You are viewing a plain text version of this content. The canonical link for it is here.
Posted to user@hive.apache.org by 徐 鹏 <xu...@outlook.com> on 2016/12/22 07:48:52 UTC
hive2.1.0 one partition has two locations
Hi all:
HQL:
Alter table OperatingStat_R_View Add IF NOT EXISTS partition(YEAR=2016,MONTH=12,DAY=04)

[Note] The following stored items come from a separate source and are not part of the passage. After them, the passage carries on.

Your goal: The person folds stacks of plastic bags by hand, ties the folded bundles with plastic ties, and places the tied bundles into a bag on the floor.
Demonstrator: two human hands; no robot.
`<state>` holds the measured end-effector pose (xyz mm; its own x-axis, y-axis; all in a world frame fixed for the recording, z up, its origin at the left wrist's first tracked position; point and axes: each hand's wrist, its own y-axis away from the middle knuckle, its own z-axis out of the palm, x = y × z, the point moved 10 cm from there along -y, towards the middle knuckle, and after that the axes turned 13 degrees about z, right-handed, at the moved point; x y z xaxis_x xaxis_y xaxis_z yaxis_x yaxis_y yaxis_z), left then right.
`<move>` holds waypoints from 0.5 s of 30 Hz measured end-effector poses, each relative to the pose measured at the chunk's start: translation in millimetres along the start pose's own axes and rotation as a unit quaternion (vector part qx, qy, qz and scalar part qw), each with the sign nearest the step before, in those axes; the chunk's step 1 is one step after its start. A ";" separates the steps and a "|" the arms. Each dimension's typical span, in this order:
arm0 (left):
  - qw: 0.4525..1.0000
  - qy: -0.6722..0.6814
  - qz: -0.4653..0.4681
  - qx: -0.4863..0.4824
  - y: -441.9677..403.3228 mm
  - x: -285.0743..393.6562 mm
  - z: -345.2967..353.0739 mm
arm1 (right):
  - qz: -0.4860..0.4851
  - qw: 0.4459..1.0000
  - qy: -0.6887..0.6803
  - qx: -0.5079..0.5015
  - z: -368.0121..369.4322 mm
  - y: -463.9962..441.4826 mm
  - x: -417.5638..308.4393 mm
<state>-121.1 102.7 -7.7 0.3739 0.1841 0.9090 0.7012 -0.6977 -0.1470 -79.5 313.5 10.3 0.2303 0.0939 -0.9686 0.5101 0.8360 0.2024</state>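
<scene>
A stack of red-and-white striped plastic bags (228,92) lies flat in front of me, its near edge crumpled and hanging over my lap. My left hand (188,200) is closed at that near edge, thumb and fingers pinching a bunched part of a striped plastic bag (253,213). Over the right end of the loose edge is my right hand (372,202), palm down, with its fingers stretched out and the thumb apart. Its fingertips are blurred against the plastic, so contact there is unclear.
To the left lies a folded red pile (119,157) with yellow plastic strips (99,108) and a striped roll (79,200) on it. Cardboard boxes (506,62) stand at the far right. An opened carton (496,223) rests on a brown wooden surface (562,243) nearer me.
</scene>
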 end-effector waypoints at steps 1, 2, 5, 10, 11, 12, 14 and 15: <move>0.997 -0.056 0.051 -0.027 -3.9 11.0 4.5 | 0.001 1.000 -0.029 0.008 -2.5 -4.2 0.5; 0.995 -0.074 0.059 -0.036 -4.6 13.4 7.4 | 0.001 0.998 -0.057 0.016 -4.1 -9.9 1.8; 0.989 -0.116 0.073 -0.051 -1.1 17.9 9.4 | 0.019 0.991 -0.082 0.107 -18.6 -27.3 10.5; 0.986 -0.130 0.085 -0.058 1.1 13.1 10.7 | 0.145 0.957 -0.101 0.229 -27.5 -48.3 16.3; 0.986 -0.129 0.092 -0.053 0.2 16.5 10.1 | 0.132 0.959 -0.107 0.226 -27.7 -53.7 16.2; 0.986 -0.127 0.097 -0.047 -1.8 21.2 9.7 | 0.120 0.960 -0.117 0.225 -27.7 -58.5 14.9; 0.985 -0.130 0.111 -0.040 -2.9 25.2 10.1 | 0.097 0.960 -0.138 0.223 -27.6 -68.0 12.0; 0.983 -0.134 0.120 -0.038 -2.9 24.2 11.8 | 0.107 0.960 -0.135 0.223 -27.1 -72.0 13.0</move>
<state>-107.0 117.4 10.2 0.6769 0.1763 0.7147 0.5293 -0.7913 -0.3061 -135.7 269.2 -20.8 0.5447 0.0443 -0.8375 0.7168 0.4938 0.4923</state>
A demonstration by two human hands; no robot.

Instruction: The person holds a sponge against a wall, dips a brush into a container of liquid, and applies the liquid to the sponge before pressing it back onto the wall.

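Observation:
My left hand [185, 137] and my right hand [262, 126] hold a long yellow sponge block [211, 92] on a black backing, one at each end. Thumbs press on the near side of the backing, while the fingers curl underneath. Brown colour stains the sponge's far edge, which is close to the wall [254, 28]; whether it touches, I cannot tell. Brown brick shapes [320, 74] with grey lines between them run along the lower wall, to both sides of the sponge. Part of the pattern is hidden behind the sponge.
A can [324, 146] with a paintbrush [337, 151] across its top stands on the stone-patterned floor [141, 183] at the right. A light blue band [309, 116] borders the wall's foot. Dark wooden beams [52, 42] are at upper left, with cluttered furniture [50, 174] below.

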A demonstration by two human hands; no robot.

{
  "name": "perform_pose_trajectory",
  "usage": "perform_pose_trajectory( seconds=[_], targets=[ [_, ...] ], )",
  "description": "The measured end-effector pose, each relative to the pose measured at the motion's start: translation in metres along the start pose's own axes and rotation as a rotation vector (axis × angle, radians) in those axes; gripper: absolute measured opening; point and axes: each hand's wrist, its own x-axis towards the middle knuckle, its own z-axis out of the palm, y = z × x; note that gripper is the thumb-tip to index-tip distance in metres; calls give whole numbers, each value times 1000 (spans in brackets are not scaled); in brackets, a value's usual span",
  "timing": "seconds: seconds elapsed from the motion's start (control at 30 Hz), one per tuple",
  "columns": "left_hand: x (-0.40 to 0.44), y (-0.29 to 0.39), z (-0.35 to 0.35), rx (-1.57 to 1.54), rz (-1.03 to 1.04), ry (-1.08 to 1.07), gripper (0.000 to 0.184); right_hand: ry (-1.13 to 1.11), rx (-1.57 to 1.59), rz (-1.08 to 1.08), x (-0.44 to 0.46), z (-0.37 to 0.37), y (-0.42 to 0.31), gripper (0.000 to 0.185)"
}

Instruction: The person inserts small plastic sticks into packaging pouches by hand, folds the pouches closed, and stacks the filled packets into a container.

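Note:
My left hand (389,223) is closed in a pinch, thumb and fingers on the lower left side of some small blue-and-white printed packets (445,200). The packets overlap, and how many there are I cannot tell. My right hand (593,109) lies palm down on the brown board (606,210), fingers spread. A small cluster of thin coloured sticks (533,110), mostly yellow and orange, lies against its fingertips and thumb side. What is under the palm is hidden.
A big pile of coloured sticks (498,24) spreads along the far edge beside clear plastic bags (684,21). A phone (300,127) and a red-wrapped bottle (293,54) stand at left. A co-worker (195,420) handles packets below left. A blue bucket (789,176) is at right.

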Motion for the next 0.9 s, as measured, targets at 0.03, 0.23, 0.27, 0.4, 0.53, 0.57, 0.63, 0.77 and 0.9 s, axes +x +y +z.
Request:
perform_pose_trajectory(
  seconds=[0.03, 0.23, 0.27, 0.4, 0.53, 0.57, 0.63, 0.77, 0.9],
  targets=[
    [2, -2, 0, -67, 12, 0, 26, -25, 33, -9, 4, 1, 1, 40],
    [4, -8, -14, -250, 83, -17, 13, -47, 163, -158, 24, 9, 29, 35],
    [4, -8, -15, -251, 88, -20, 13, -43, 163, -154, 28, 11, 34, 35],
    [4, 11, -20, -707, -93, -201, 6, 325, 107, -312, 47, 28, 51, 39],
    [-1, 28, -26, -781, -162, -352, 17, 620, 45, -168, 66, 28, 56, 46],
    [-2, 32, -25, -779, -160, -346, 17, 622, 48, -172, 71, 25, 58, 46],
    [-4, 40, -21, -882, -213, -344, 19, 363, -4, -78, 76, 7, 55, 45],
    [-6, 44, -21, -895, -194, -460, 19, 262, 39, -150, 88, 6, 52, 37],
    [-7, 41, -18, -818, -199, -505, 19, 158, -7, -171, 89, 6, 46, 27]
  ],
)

LOCATION '/data/ApplicationDep/TCRecSys_ApplyData/OperatingStat/Report/View/2016/12/04';
INSERT OVERWRITE TABLE TCRecSys_ApplyData.OperatingStat_R_View PARTITION (YEAR=2016,MONTH=12,DAY=04)
SELECT
'2016-12-04',
EventID,
PlatID,
ProvinceID,
CityID,
RefID,
'',
'',
'',
COUNT(1),
COUNT(DISTINCT DeviceID)
FROM TCRecSys_ApplyData.OperatingStat_D_EventList
WHERE YEAR=2016 AND MONTH=12 AND DAY=04 AND LabelID='01'
GROUP BY EventID,PlatID,ProvinceID,CityID,RefID;
expected result:
* partition(YEAR=2016,MONTH=12,DAY=04) LOCATION '/data/ApplicationDep/TCRecSys_ApplyData/OperatingStat/Report/View/2016/12/04’
actual result:
* partition(YEAR=2016,MONTH=12,DAY=04) LOCATION '/data/ApplicationDep/TCRecSys_ApplyData/OperatingStat/Report/View/2016/12/04'
* partition(YEAR=2016,MONTH=12,DAY=4) LOCATION '/data/ApplicationDep/TCRecSys_ApplyData/OperatingStat/Report/View/year=2016/month=12/day=4'
desc format info:
hive> desc formatted TCRecSys_ApplyData.OperatingStat_R_View partition (year=2016,month=12,day=04);
OK
# col_name data_type comment
createdate string
eventid string
platid string
provinceid string
cityid string
refid string
def1 string
def2 string
def3 string
pv int
uv int
# Partition Information
# col_name data_type comment
year int
month int
day int
# Detailed Partition Information
Partition Value: [2016, 12, 04]
Database: tcrecsys_applydata
Table: operatingstat_r_view
CreateTime: Mon Dec 05 10:46:27 CST 2016
LastAccessTime: UNKNOWN
Protect Mode: None
Location: hdfs://hadoopcluster/data/ApplicationDep/TCRecSys_ApplyData/OperatingStat/Report/View/2016/12/04
Partition Parameters:
COLUMN_STATS_ACCURATE false
numFiles 0
numRows -1
rawDataSize -1
totalSize 0
transient_lastDdlTime 1480905987
# Storage Information
SerDe Library: org.apache.hadoop.hive.serde2.lazy.LazySimpleSerDe
InputFormat: org.apache.hadoop.mapred.TextInputFormat
OutputFormat: org.apache.hadoop.hive.ql.io.HiveIgnoreKeyTextOutputFormat
Compressed: No
Num Buckets: -1
Bucket Columns: []
Sort Columns: []
Storage Desc Params:
field.delim ^
serialization.format ^
Time taken: 0.485 seconds, Fetched: 48 row(s)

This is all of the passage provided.